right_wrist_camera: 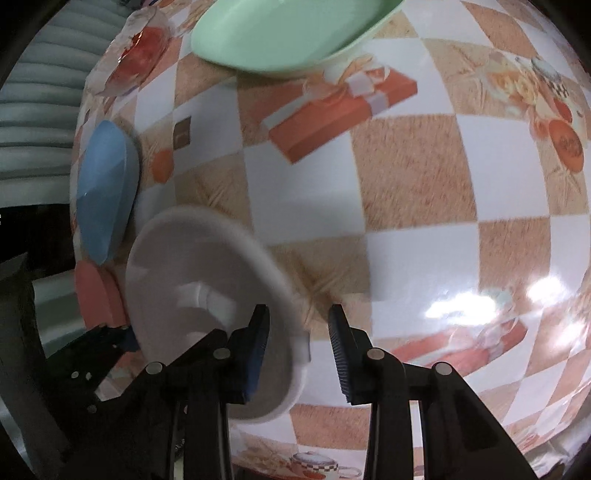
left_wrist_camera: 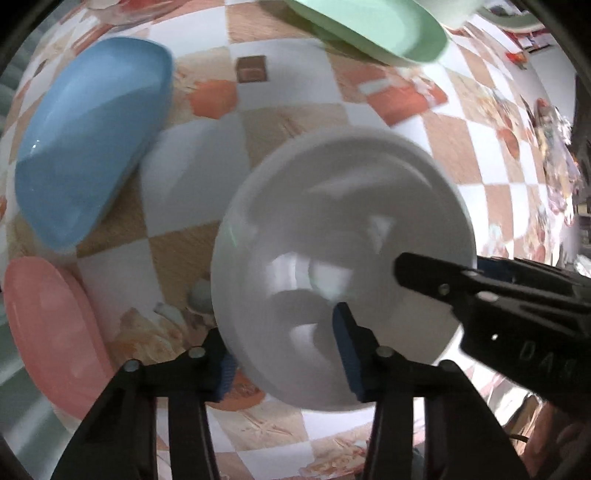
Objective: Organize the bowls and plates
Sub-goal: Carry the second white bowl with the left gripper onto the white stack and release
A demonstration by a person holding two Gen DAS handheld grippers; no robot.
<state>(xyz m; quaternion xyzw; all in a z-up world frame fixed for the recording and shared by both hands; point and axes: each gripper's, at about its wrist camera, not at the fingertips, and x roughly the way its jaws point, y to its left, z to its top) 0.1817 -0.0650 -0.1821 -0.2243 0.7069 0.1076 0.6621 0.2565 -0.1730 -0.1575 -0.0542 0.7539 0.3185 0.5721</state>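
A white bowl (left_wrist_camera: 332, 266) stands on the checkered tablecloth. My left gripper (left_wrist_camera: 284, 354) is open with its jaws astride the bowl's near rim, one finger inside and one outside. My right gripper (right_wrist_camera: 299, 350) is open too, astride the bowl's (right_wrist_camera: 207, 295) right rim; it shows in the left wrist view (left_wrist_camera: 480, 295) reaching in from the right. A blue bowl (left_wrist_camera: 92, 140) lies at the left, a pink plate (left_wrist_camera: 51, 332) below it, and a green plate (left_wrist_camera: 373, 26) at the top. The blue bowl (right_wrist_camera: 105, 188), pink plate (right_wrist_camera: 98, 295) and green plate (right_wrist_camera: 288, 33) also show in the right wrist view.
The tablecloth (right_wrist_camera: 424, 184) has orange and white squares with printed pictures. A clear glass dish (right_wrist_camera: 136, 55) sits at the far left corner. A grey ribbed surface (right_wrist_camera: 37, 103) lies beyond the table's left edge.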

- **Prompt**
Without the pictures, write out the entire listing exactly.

- **Task response**
right_wrist_camera: 
left_wrist_camera: 
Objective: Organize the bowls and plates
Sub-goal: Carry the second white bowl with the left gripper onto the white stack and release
A demonstration by a person holding two Gen DAS handheld grippers; no robot.
<state>(xyz m; quaternion xyzw; all in a z-up world frame fixed for the recording and shared by both hands; point and axes: each gripper's, at about its wrist camera, not at the fingertips, and x roughly the way its jaws point, y to its left, z to its top) 0.1817 -0.0650 -0.1821 -0.2243 0.7069 0.1076 0.6621 0.2565 -0.1730 -0.1575 -0.0542 0.7539 0.3185 0.5721</state>
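A white bowl (left_wrist_camera: 332, 266) stands on the checkered tablecloth. My left gripper (left_wrist_camera: 284, 354) is open with its jaws astride the bowl's near rim, one finger inside and one outside. My right gripper (right_wrist_camera: 299, 350) is open too, astride the bowl's (right_wrist_camera: 207, 295) right rim; it shows in the left wrist view (left_wrist_camera: 480, 295) reaching in from the right. A blue bowl (left_wrist_camera: 92, 140) lies at the left, a pink plate (left_wrist_camera: 51, 332) below it, and a green plate (left_wrist_camera: 373, 26) at the top. The blue bowl (right_wrist_camera: 105, 188), pink plate (right_wrist_camera: 98, 295) and green plate (right_wrist_camera: 288, 33) also show in the right wrist view.
The tablecloth (right_wrist_camera: 424, 184) has orange and white squares with printed pictures. A clear glass dish (right_wrist_camera: 136, 55) sits at the far left corner. A grey ribbed surface (right_wrist_camera: 37, 103) lies beyond the table's left edge.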

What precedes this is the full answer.